## Work order
Filter the records, keeping every line that has the string "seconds".

----- Records supplied

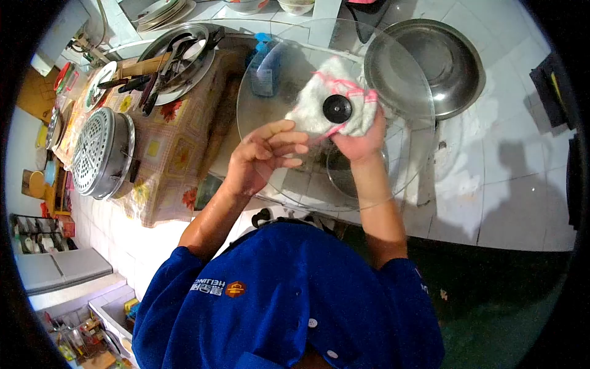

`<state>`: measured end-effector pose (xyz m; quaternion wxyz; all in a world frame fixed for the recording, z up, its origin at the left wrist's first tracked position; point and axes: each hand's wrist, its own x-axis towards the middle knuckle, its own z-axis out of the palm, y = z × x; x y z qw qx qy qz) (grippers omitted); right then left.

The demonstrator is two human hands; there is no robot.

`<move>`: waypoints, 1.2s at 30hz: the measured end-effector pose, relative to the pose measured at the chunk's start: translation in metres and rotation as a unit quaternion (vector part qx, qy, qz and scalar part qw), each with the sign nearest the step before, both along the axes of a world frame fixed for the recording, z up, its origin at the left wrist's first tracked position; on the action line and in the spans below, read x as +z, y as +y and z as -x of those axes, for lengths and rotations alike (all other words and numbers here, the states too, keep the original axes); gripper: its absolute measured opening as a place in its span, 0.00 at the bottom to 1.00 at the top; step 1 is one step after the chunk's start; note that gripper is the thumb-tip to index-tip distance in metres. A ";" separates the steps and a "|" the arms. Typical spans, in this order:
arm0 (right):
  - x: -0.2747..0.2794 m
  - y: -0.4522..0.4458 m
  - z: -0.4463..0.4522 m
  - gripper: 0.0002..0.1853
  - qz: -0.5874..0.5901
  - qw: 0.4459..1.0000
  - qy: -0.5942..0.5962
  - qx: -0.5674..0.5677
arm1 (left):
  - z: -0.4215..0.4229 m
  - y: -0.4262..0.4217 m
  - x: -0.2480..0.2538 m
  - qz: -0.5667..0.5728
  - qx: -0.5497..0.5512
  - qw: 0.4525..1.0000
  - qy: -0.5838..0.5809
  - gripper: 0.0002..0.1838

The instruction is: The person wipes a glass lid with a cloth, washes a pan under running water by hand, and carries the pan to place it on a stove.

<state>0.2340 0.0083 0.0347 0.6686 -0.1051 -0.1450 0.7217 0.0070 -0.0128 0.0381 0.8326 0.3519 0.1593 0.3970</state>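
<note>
A large round glass lid (289, 55) with a black knob (337, 109) at its middle is in front of me, tilted over the tiled counter. A white, fluffy cloth with pink edging (313, 98) is bunched around the knob area. My right hand (364, 136) is closed on this cloth, its forearm overlapping the lid's near right part. Whether the cloth lies above or below the glass is hard to tell. My left hand (261, 150) is at the lid's near left edge, fingers apart and slightly bent, with nothing visible in them.
A wide metal pan (458, 67) sits at the right. A blue bottle (264, 74) shows through the glass. On the left, a patterned tablecloth (166, 141) bears a steamer pot (101, 150) and a basin of utensils (178, 55). Plates (163, 15) stand behind.
</note>
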 end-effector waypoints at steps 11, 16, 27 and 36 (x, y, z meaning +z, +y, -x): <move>-0.052 -0.059 -0.014 0.24 0.014 0.995 -0.101 0.011 | 0.010 -0.003 -0.017 0.001 0.032 0.998 -0.062 0.32; -0.049 -0.098 -0.027 0.30 0.027 0.991 -0.118 -0.059 | 0.019 0.007 -0.020 -0.015 0.088 0.993 -0.082 0.32; -0.046 -0.101 -0.008 0.29 -0.031 0.924 -0.370 -0.092 | 0.040 -0.012 0.000 0.014 0.219 0.970 -0.106 0.30; 0.000 -0.072 0.032 0.30 0.084 0.983 -0.117 0.113 | 0.119 -0.033 0.077 -0.058 0.374 0.920 -0.100 0.24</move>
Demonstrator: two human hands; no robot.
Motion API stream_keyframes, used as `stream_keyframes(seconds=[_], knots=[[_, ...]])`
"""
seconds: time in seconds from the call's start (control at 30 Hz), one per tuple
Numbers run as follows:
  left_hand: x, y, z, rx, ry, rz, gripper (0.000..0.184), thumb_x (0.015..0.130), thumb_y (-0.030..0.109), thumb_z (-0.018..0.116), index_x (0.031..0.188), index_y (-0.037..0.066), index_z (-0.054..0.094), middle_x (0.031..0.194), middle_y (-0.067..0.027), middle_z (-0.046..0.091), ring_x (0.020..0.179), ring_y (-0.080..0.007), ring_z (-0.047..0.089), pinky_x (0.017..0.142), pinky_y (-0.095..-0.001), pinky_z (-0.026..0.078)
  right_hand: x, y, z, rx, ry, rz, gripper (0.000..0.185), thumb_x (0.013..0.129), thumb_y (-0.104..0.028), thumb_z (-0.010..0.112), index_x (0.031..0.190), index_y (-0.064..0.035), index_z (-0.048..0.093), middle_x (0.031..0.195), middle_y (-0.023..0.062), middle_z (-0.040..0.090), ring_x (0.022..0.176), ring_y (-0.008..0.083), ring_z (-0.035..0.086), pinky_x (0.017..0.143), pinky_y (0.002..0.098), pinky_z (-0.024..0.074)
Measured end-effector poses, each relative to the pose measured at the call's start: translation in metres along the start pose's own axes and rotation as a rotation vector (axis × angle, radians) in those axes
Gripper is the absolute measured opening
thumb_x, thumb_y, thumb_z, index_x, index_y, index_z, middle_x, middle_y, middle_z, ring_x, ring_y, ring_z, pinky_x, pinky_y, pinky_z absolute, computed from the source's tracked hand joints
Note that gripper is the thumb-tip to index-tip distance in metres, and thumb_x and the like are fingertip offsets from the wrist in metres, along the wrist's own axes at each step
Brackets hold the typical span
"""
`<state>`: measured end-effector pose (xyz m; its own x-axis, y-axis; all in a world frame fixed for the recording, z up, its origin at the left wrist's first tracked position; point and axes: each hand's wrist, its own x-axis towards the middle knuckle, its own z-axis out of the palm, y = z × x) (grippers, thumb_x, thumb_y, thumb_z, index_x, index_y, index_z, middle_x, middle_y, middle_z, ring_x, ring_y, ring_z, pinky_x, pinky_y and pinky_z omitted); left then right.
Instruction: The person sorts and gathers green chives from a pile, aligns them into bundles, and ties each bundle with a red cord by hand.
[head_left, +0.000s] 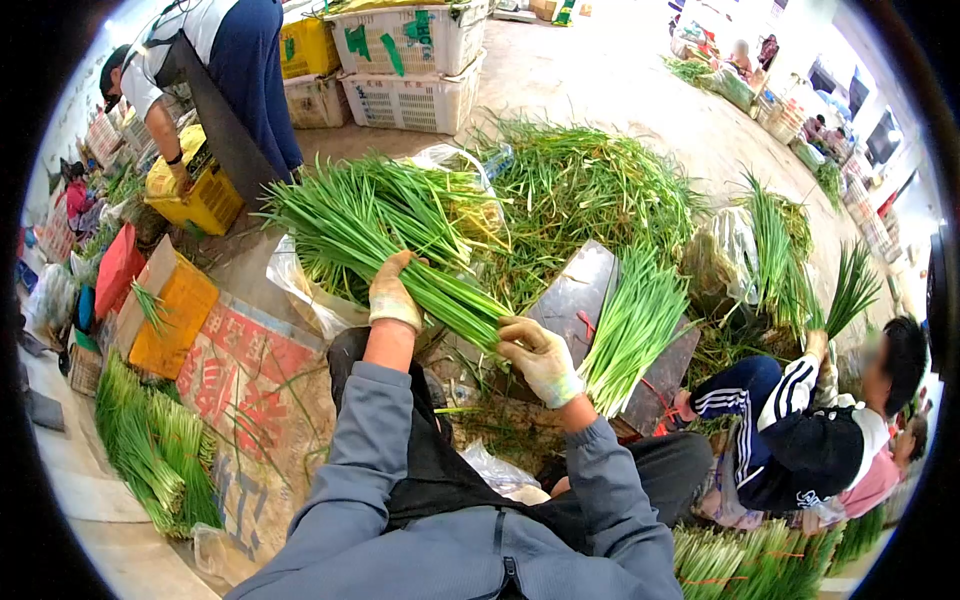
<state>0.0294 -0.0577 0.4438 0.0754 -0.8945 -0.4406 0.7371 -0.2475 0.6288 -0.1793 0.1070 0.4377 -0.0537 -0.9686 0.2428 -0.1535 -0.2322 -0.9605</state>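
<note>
A long bunch of green chives [440,290] lies slantwise across both my gloved hands. My left hand [396,292] is closed round its middle, with the leaf tips fanning out to the upper left. At the stem end, my right hand [541,360] grips the bunch with curled fingers. Just right of that hand, a neat pile of chives [632,325] rests on a dark board [590,268], where red ties also lie. Behind the held bunch, more chives [400,205] stick out of a white plastic bag [300,285].
A large heap of loose leaves [600,185] lies ahead. Stacked bundles [150,450] sit at left on cardboard [245,365]; tied bundles [750,560] lie at lower right. A seated co-worker [815,430] holds chives at right. Another person [225,80] bends over a yellow crate [205,190]. White crates [410,100] stand behind.
</note>
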Motion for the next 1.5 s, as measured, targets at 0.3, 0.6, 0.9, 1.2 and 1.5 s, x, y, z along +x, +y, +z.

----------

## Response to the task
Motion API stream_keyframes, used as `stream_keyframes(seconds=[_], knots=[[_, ...]])`
seconds: time in seconds from the call's start (control at 30 Hz), one per tuple

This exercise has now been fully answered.